The single-threaded approach ensures there is an uninterrupted, uncontended, predictable execution which is easy for developers to reason about intuitively with sequential-consistency. This is ideal for the I/O-bound application being facilitated. If there are periods of execution which are computationally intense like parsing, hashing, cryptography, etc: this is absorbed in lieu of thread synchronization and bus contention.
This system achieves scale through running multiple independent instances which synchronize at the application-logic level through passing the application's own messages.
✝ However, do not assume a truly threadless execution for the entire address
space. If there is ever a long-running background computation or a call to a
3rd party library which will block the event loop, we may use an additional
std::thread
to "offload" such an operation.
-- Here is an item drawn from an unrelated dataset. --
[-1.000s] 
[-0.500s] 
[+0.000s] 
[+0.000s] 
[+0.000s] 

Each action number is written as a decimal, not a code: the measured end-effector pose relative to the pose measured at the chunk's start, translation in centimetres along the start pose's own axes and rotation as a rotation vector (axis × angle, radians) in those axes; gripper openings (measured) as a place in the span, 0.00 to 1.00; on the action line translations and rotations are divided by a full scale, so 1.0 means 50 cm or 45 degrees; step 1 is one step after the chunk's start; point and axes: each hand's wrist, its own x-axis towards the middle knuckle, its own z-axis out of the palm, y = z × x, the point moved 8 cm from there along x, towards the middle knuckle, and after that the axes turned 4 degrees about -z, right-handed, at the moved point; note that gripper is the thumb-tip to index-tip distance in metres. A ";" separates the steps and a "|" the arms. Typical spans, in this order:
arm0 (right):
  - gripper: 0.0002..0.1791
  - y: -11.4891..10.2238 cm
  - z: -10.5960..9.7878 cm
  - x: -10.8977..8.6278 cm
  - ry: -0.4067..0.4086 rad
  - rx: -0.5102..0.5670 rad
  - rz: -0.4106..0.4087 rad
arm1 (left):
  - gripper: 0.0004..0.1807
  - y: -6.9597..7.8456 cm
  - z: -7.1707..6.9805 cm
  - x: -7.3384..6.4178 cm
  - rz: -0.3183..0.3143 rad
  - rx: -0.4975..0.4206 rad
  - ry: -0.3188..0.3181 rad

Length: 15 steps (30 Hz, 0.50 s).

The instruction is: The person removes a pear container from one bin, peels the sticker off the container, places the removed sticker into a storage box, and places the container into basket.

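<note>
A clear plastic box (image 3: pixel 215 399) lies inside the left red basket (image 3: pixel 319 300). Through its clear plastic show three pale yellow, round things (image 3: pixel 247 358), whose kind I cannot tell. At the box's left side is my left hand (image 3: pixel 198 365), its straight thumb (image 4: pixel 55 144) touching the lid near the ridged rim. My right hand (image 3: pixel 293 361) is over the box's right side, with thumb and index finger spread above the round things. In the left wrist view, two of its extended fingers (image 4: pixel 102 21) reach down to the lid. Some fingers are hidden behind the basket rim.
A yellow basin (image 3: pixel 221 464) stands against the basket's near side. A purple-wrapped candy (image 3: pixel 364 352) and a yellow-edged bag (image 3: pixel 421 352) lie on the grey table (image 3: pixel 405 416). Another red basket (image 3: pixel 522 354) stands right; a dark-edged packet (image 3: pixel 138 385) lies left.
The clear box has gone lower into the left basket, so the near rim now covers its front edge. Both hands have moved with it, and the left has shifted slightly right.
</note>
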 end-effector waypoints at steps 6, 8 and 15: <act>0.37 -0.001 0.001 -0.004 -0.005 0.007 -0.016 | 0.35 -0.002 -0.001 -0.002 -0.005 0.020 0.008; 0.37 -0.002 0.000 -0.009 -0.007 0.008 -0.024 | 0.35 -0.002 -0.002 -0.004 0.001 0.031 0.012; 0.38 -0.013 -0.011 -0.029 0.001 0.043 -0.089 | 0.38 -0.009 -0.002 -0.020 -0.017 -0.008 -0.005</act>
Thus we do have a threading model,
but it is heterogeneous.
Introduces userspace threading
IRCd presents an interface introducing stackful coroutines, a.k.a. userspace context switching, a.k.a. green threads, a.k.a. fibers. The library avoids callbacks as the way to break up execution when waiting for events. Instead, we harken back to the simple old ways of synchronous programming where control flow and data are easy to follow. If there are certain cases where we don't want a stack to linger which may jeopardize the c10k'ness of the daemon the asynchronous pattern is still used (this is a hybrid system).
Consider coroutines like "macro-ops" and asynchronous callbacks like "micro-ops." The pattern tends to use a coroutine to perform a large and complex operation which may involve many micro-ops behind the scenes. This approach relegates the asynchronous callback pattern to simple tasks contained within specific units which require scale, encapsulating the complexity away from the rest of the project.
Runs only one server at a time
Keeping with the spirit of simplicity of the original architecture, libircd
continues to be a "singleton" object which uses globals and keeps actual server
state in the library itself. In other words, only one IRC daemon can exist
within a process's address space at a time. Whether or not this was a pitfall
of the original design, it has emerged over the decades as a very profitable
decision for making IRCd an accessible open source internet project.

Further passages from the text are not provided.